Top of Input data
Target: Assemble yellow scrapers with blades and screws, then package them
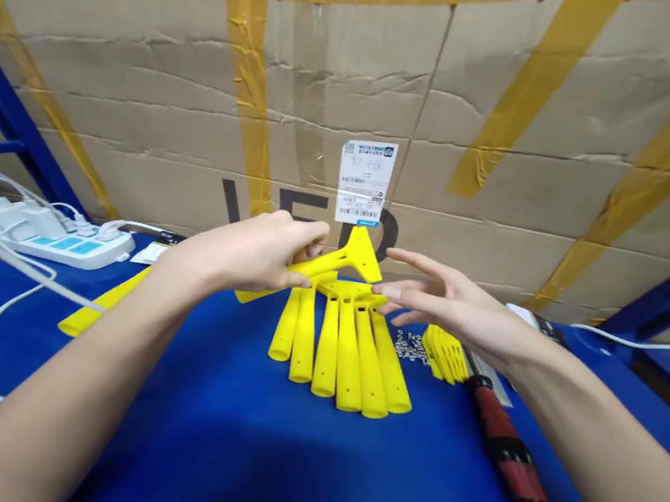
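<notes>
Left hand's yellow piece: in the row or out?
Out: the left hand holds this yellow piece, its wide head above the row.

The yellow handles (351, 356) look like moulded plastic, smooth with a soft, nearly matt skin, and the small yellow plates (446, 355) seem the same stuff. Beside those I see bits of hardware (407, 346) in bright metal. The screwdriver (509, 445) has a red and black grip, plastic or rubber, I can't tell which, with a sheen on the black. Under everything, the blue table cover (200, 443) is smooth, like vinyl, faintly shiny. The box (363, 84) is dull cardboard, creased and rippled; its tape (248, 39) is glossy, wrinkled plastic film. The label (365, 181) looks like smooth paper. The power strip (79, 244) is smooth white plastic.
</notes>
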Action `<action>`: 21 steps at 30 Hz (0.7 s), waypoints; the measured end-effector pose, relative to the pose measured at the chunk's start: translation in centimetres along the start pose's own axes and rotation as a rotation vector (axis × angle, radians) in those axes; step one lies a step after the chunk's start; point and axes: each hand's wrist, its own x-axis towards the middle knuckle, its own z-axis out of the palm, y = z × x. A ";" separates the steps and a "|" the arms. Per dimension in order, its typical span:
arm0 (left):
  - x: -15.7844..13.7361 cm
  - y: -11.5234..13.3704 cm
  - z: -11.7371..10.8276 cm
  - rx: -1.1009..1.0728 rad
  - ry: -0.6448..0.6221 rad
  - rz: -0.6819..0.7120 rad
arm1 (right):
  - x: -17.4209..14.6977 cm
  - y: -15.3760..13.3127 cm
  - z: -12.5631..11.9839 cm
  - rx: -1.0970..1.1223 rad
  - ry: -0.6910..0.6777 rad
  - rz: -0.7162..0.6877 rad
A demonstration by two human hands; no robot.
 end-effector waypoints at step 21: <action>7.3 8.5 3.1 -0.083 -0.224 0.125 | -1.5 1.5 -8.1 -0.939 0.048 0.385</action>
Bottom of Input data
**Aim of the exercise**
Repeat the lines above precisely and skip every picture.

**Finished task**
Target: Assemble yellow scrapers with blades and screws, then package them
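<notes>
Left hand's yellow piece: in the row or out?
Out: the left hand holds this yellow piece, its wide head above the row.

The yellow handles (351, 356) look like moulded plastic, smooth with a soft, nearly matt skin, and the small yellow plates (446, 355) seem the same stuff. Beside those I see bits of hardware (407, 346) in bright metal. The screwdriver (509, 445) has a red and black grip, plastic or rubber, I can't tell which, with a sheen on the black. Under everything, the blue table cover (200, 443) is smooth, like vinyl, faintly shiny. The box (363, 84) is dull cardboard, creased and rippled; its tape (248, 39) is glossy, wrinkled plastic film. The label (365, 181) looks like smooth paper. The power strip (79, 244) is smooth white plastic.
</notes>
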Action `<action>`: 21 steps at 30 Hz (0.7 s), waypoints; the measured end-effector pose, relative to the pose measured at the chunk's start: translation in centimetres along the start pose's own axes and rotation as a rotation vector (axis × angle, radians) in those axes; step one lies a step after the chunk's start; point and axes: each hand's wrist, its own x-axis towards the middle knuckle, its own z-axis out of the palm, y = z × x. A ";" separates the steps and a "|" the arms. Per dimension in order, its typical span:
arm0 (left):
  - x: -15.7844..13.7361 cm
  - y: -11.5234..13.3704 cm
  - z: -11.7371..10.8276 cm
  - rx: -1.1009..1.0728 rad
  - ry: -0.6448..0.6221 rad
  - rz: -0.6819..0.7120 rad
arm1 (right):
  - x: -17.4209..14.6977 cm
  - y: -15.3760..13.3127 cm
  - z: -12.5631..11.9839 cm
  - rx: -1.0970..1.1223 rad
  - ry: -0.6910..0.6777 rad
  - rz: -0.7162..0.6877 rad
A demonstration by two human hands; no robot.
 end-effector waypoints at step 21: <action>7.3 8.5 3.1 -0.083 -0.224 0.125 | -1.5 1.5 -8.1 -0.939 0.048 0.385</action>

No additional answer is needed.